Zinn’s 1971 opinion found the ballot, or political activity in general, favored the wealthy as measured by health, social-economic status and education. Given the amount of money needed to place a name or issue on a ballot, our election process differs little from a dictatorship. The sick need not apply to democratic methods, as the Irish were told. The corporate person offers breakfast, lunch and dinner to willing political actors. And the least educated suffer under a crushing burden of misinformation and information overload without a trained mind.

Voters in Zinn’s time, like today, faced suppression efforts. The 1966 state poll taxes are similar to today’s purchase of a state-validated voter ID card or photo ID. White men under hoods, openly racist in the 1960s, resemble today’s open-carry thugs patrolling political rallies as self-appointed “candidate security.” I offer no equivalent to the 21st century closing of inner city polling sites for budgetary reasons. The U.S. electoral system denies a right to vote, freedom to vote and perhaps a place to vote. There is no democracy in that.

By measuring present versus past, freedom of individuality — measured by a woman’s access to birth control without a husband’s consent, availability of same-sex marriage or discrimination against minorities in housing and employment — grew larger since Zinn’s time. Yet some call to end immigration, shout for the building of walls and cry for mass expulsions based on religious beliefs. There is no democracy in that.

Prior to Zinn’s time, Chicago’s Democratic Convention protesters were beaten by police; four college students in Ohio were shot to death by the National Guard seeking to end campus protests; and the nation saw pictures of Martin Luther King Jr. dead on a Memphis balcony.

This week, pipeline protesters in at Standing Rock, N.D., were assaulted with noise cannons and rubber bullets by enforcers in riot gear supported by military vehicles. Miami, in preparation for Free Trade Area of the Americas protests, enacted a ban of eight people meeting in public, defined a parade as two or more people and banned weapons, a Second Amendment right. All are signs of a democracy under challenge or the actions of dictatorship.
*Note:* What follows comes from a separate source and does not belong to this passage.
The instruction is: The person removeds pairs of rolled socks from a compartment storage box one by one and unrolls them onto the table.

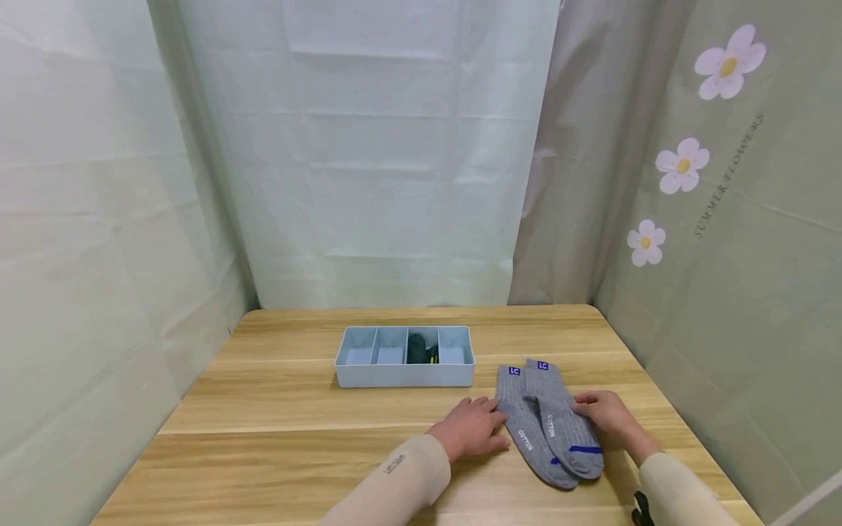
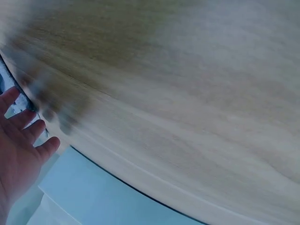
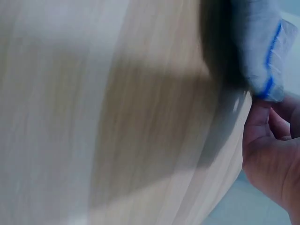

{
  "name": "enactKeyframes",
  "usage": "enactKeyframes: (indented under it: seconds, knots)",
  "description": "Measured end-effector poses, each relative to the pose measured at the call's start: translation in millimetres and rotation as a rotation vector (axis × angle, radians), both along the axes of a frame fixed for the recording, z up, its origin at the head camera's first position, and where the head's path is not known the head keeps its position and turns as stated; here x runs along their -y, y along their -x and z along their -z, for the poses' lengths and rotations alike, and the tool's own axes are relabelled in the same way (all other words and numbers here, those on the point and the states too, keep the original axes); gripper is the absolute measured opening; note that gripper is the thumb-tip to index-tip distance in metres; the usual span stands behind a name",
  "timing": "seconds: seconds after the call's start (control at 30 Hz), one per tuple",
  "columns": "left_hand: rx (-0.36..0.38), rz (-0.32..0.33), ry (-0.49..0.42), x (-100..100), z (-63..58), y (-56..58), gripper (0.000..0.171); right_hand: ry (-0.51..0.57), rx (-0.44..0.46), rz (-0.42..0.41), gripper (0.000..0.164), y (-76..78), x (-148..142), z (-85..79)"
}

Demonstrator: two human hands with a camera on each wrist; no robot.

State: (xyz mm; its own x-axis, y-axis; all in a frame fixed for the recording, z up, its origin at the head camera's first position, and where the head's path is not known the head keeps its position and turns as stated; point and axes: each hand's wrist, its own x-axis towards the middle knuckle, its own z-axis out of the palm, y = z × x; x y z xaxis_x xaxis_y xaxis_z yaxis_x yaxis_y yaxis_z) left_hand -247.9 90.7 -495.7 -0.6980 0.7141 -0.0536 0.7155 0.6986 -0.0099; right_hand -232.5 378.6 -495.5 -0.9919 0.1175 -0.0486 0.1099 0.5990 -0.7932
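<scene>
Two grey socks lie side by side on the table, toes toward me, each with a blue label at the cuff and white "COTTON" lettering. The right sock [image 1: 566, 424] partly overlaps the left sock [image 1: 520, 416]. My right hand [image 1: 608, 416] pinches the outer edge of the right sock between thumb and fingers; the right wrist view shows this grip on the grey fabric [image 3: 262, 51]. My left hand [image 1: 470, 427] rests with fingertips at the left sock's outer edge. In the left wrist view its fingers [image 2: 35, 131] are spread and extended.
A light blue box [image 1: 404, 376] with several compartments stands behind the socks on the wooden table [image 1: 283, 416]. One compartment holds a dark green item [image 1: 417, 348] with yellow marks. Pale curtains [image 1: 395, 161] enclose the table at the back and sides.
</scene>
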Motion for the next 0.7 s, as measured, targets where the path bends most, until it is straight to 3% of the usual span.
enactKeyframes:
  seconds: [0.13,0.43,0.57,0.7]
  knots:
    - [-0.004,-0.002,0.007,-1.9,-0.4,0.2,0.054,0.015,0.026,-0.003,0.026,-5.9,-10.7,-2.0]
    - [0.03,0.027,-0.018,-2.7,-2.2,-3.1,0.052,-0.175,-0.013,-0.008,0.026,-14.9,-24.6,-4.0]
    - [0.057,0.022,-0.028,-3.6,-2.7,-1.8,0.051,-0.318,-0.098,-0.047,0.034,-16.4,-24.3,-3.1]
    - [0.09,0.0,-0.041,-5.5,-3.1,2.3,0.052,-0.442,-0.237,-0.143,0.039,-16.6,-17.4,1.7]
We must choose between striving toward ideals and the path of pragmatism. Elections must have a time, a place and faithful rules for access. The route to individualism needs a Main Street, many side roads and the safety of reflective pastures. The protests of one against many or the many against one requires willingness and cooperation of more than one side without government-enforced passivity.

America fails my measurements and standards for democracy. The 2016 vote, in ways a referendum on emails and vulgarity, tests whether the willingness or ability exists to seek more than trivial issues in deciding a presidential election.